### PROBLEM STATEMENT
Nothing more is wanted than an exact repeat of the data below.

### DATASET SECTION

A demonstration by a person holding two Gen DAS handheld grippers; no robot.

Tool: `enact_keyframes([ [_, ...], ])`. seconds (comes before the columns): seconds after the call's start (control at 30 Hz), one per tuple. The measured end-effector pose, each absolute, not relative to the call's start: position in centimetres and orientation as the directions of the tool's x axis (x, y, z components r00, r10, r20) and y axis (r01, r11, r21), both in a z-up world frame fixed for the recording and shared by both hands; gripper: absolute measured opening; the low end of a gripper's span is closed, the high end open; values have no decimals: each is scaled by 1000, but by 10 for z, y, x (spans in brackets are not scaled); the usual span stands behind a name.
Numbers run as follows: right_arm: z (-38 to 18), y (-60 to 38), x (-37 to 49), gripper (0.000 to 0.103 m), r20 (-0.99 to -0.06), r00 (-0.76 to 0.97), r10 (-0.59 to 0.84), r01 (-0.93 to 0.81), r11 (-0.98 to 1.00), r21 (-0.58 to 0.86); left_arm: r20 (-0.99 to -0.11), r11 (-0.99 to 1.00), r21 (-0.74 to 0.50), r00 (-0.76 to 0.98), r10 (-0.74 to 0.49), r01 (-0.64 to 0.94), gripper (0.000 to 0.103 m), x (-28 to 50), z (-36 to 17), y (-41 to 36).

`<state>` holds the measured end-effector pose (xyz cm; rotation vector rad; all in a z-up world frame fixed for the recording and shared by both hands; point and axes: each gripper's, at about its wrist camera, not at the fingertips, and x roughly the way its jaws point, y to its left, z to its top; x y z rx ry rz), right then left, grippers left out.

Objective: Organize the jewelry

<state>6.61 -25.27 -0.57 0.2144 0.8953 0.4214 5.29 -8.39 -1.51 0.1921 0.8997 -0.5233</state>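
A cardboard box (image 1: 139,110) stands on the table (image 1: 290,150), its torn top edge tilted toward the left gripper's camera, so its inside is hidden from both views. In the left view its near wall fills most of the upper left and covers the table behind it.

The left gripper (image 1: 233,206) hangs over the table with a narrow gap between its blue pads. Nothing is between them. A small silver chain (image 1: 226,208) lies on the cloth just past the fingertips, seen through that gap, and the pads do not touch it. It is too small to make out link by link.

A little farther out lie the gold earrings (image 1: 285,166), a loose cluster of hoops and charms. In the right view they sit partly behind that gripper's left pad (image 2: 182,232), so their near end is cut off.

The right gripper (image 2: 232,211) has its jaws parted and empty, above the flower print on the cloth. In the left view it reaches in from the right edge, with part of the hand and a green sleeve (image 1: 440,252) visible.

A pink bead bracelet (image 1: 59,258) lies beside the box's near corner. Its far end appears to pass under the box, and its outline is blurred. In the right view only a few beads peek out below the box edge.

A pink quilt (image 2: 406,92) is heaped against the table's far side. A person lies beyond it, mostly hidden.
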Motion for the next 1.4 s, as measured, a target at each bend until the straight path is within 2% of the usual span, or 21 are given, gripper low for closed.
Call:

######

### EXERCISE RESULT
A demonstration by a person holding two Gen DAS handheld grippers; no robot.

Tool: `enact_keyframes([ [_, ...], ])`. seconds (comes before the columns): seconds after the call's start (control at 30 Hz), one per tuple. The measured end-effector pose, each absolute, not relative to the call's start: position in centimetres and orientation as the directions of the tool's x axis (x, y, z components r00, r10, r20) and y axis (r01, r11, r21), both in a z-up world frame fixed for the recording and shared by both hands; gripper: absolute measured opening; the low end of a gripper's span is closed, the high end open; values have no decimals: each is scaled by 1000, but by 10 for z, y, x (spans in brackets are not scaled); the usual span stands behind a name.
Numbers run as follows: right_arm: z (-38 to 18), y (-60 to 38), x (-37 to 49), gripper (0.000 to 0.103 m), r20 (-0.99 to -0.06), r00 (-0.76 to 0.97), r10 (-0.59 to 0.84), r01 (-0.93 to 0.81), r11 (-0.98 to 1.00), r21 (-0.58 to 0.86); left_arm: r20 (-0.99 to -0.11), r11 (-0.99 to 1.00), r21 (-0.74 to 0.50), r00 (-0.76 to 0.98), r10 (-0.74 to 0.49), r01 (-0.64 to 0.94), gripper (0.000 to 0.103 m), x (-28 to 50), z (-36 to 17), y (-41 to 36).

`<state>` holds the measured end-effector pose (xyz cm; rotation vector rad; all in a z-up world frame fixed for the recording and shared by both hands; point and axes: each gripper's, at about its wrist camera, not at the fingertips, and x roughly the way its jaws point, y to its left, z to its top; x y z rx ry rz), right then left, grippers left out.

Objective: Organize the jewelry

<state>6.61 -25.27 -0.57 0.2144 0.8953 0.4214 5.29 -8.39 -1.51 0.1921 0.8997 -0.5233</state>
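A cardboard box (image 1: 139,110) stands on the table (image 1: 290,150), its torn top edge tilted toward the left gripper's camera, so its inside is hidden from both views. In the left view its near wall fills most of the upper left and covers the table behind it.

The left gripper (image 1: 233,206) hangs over the table with a narrow gap between its blue pads. Nothing is between them. A small silver chain (image 1: 226,208) lies on the cloth just past the fingertips, seen through that gap, and the pads do not touch it. It is too small to make out link by link.

A little farther out lie the gold earrings (image 1: 285,166), a loose cluster of hoops and charms. In the right view they sit partly behind that gripper's left pad (image 2: 182,232), so their near end is cut off.

The right gripper (image 2: 232,211) has its jaws parted and empty, above the flower print on the cloth. In the left view it reaches in from the right edge, with part of the hand and a green sleeve (image 1: 440,252) visible.

A pink bead bracelet (image 1: 59,258) lies beside the box's near corner. Its far end appears to pass under the box, and its outline is blurred. In the right view only a few beads peek out below the box edge.

A pink quilt (image 2: 406,92) is heaped against the table's far side. A person lies beyond it, mostly hidden.
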Motion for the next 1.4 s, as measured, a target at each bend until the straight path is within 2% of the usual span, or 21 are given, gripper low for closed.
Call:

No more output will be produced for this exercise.